There are many telltale signs that real estate is growing in the Valley and the state. Once vacant lots are now home to new construction projects and housing prices in the Valley are seeing a steady increase.
Adding to the growth is higher buyer demand and a shortage of homes for sale in the $300,000 and lower price range. All this makes for a seller’s market, with buyers sometimes getting into “bidding wars” on a property and resulting in multiple offers for the seller. The good news is that there is also a smaller number of foreclosures, which means the market is stronger than it was just a few years ago.

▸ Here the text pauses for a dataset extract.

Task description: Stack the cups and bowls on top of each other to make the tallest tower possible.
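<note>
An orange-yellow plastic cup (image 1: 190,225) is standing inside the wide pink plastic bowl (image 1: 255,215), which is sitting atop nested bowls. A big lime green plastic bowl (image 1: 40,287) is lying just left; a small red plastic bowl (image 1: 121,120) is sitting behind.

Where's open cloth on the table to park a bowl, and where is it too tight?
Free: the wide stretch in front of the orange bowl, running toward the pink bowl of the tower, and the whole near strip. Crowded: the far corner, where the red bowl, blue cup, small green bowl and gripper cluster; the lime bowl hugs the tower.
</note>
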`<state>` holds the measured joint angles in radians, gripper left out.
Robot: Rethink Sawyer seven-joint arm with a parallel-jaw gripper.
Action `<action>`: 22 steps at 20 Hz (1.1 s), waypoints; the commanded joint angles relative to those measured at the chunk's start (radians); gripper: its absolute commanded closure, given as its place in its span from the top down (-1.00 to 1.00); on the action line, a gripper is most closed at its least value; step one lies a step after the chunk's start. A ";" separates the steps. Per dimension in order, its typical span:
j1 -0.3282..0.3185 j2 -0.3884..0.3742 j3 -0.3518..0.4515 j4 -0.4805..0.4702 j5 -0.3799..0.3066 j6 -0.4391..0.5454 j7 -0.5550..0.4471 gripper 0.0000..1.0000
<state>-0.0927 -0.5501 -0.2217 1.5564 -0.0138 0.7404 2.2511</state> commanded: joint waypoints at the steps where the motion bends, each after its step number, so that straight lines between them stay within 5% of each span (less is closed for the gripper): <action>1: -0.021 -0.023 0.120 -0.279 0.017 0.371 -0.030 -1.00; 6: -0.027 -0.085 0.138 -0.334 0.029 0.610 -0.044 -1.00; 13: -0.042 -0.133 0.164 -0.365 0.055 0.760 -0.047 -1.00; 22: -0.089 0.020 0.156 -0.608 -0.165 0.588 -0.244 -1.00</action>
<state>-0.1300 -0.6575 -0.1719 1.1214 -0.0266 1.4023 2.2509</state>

According to Realtor.com’s 2017 housing forecast, the number-one housing market in the U.S., based on price and sales gains, will be the Phoenix metro area. They predict that Phoenix/Mesa/Scottsdale will see a price increase of 5.94% and sales growth of 7.24%. Other factors that figured into this number one ranking include relatively affordable rental prices, low unemployment, large populations of millennials and baby boomers, as well as a high number of listing views on Realtor.com.
The number-nine market on their list is Tucson. Tucson is slated to see a price increase of 6.1% and sales growth of 5.47%. There were 2,706 new residential construction permits issued in Tucson in 2016, up 11.5% from 2015 and that number is expected to increase for 2017. Home prices have recovered to October 2008 levels, but don’t expect to see the over-inflated prices return from before the housing bubble burst. Prices will continue to climb, but those levels were over inflated and not suitable for sustainable, healthy growth in a market.

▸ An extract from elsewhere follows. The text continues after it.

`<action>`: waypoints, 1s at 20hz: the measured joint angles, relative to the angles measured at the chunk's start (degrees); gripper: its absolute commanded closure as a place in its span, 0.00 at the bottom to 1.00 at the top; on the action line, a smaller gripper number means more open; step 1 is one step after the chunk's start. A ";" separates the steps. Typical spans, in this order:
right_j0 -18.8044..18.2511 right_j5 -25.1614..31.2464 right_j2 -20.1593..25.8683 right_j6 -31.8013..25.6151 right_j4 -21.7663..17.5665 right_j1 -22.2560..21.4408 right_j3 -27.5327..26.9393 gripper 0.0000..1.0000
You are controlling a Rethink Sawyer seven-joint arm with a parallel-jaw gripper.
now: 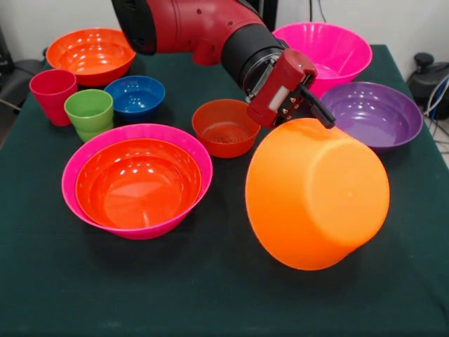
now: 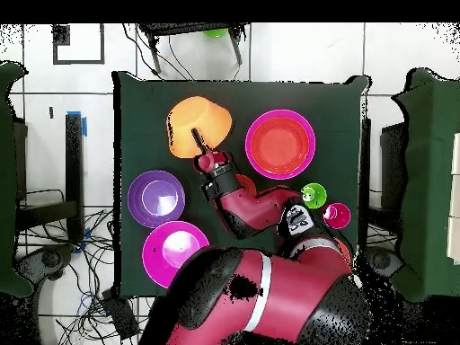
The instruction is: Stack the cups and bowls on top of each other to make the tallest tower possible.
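Front view: tool (image 1: 317, 112) clenched on the rim of the large light orange bowl (image 1: 317, 195). The bowl hangs tilted, its outer base turned toward the camera, its lower edge close to the dark green tabletop (image 1: 210, 288); contact with the cloth cannot be judged. To its left stands a red-orange bowl (image 1: 137, 181) nested inside a large magenta bowl (image 1: 77, 163). Behind them: small orange-red bowl (image 1: 225, 126), small blue bowl (image 1: 135, 95), lime green cup (image 1: 89, 112) just beside the red-pink cup (image 1: 53, 93), a second red-orange bowl (image 1: 90, 54) at the far left, purple bowl (image 1: 372, 114), and a second magenta bowl (image 1: 330, 49) partly behind the arm (image 1: 203, 28).

Overhead view: the held bowl (image 2: 199, 126) appears as a tilted orange shape near the tabletop's far edge, next to the nested pair (image 2: 279, 143). The arm covers the small blue and small orange-red bowls and the second red-orange bowl here; only the two cups (image 2: 314, 195), the purple bowl (image 2: 156, 199) and the lone magenta bowl (image 2: 174, 253) show clear.

Only this view shows the surroundings: pale tiled floor (image 2: 296, 54), loose cables (image 2: 94, 269) at the left, dark furniture on both sides.
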 measured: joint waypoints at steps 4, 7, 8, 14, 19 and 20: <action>0.19 2.27 -0.16 0.00 -0.01 0.02 0.01 0.00; 0.18 4.26 -0.16 0.00 0.00 0.02 0.00 0.00; 0.19 4.85 -0.16 0.00 0.00 0.02 0.00 0.00; 0.22 6.71 -0.18 0.00 -0.01 -0.51 0.02 0.00; 0.24 11.87 0.01 0.01 -1.42 -3.27 0.03 0.00; 0.21 13.21 0.21 0.01 -1.94 -3.98 0.01 0.00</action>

According to Trulia.com, the median price of home sales in Tucson for the period of November 9 to February 8 was $166,250. The median sales price for homes in Phoenix, for the same period, was $210,000, based on the sale of 4,052 homes.
The big home buyers in the next 10 years are expected to be millennials and baby boomers. Due to increasing interest rates, Realtor.com has lowered its prediction of the millennial market share to just 33%. Baby boomers are expected to make up 30% of buyers in 2017 and given they’re less dependent on financing, they are anticipated to be more successful when it comes to closing.
All of these factors combine to show a promising future for growth in Arizona’s real estate market. Hopefully, the American dream of home ownership is again an attainable goal for many.